◆ WORK TASK ◆
Which lines of the entries below run from the one holding "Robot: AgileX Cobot" to the one holding "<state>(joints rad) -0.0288", inclusive? Set down exactly those lines and no others.

◆ PROVIDED INFORMATION ◆
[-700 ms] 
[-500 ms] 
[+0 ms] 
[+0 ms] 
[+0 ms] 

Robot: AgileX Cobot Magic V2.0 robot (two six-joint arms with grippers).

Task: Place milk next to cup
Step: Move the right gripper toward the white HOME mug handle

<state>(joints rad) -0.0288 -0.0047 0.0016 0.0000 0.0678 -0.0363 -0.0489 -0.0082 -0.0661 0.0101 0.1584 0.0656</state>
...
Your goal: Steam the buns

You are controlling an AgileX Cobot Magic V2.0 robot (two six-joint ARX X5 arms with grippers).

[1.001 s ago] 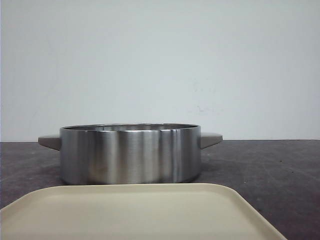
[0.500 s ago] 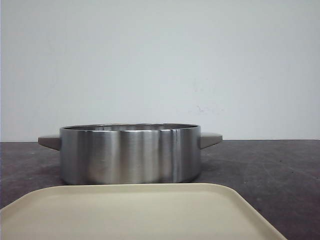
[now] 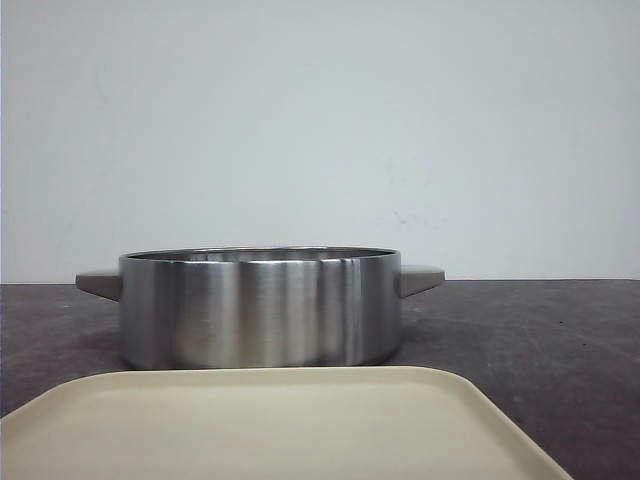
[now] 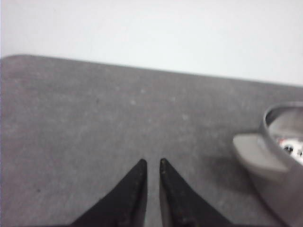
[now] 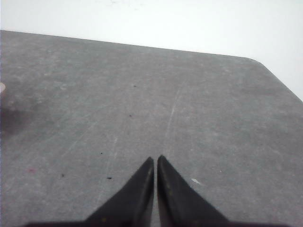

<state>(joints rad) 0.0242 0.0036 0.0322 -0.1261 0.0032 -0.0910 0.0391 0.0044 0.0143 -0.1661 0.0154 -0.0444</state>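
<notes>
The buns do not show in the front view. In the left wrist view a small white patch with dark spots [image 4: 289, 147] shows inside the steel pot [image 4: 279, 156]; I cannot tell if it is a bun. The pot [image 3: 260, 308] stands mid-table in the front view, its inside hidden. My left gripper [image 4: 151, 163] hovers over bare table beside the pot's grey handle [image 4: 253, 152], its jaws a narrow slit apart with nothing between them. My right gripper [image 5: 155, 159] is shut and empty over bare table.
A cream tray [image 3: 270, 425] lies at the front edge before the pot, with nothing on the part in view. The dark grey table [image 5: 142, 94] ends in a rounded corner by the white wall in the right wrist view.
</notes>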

◆ WRITTEN REPLY ◆
Robot: AgileX Cobot Magic V2.0 robot (two six-joint arms with grippers).

Task: Place milk next to cup
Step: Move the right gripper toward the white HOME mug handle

<state>(joints rad) -0.0288 -0.0047 0.0016 0.0000 0.0678 -0.0363 -0.0489 -0.0082 -0.0661 0.0101 0.1584 0.0656</state>

This answer is finished.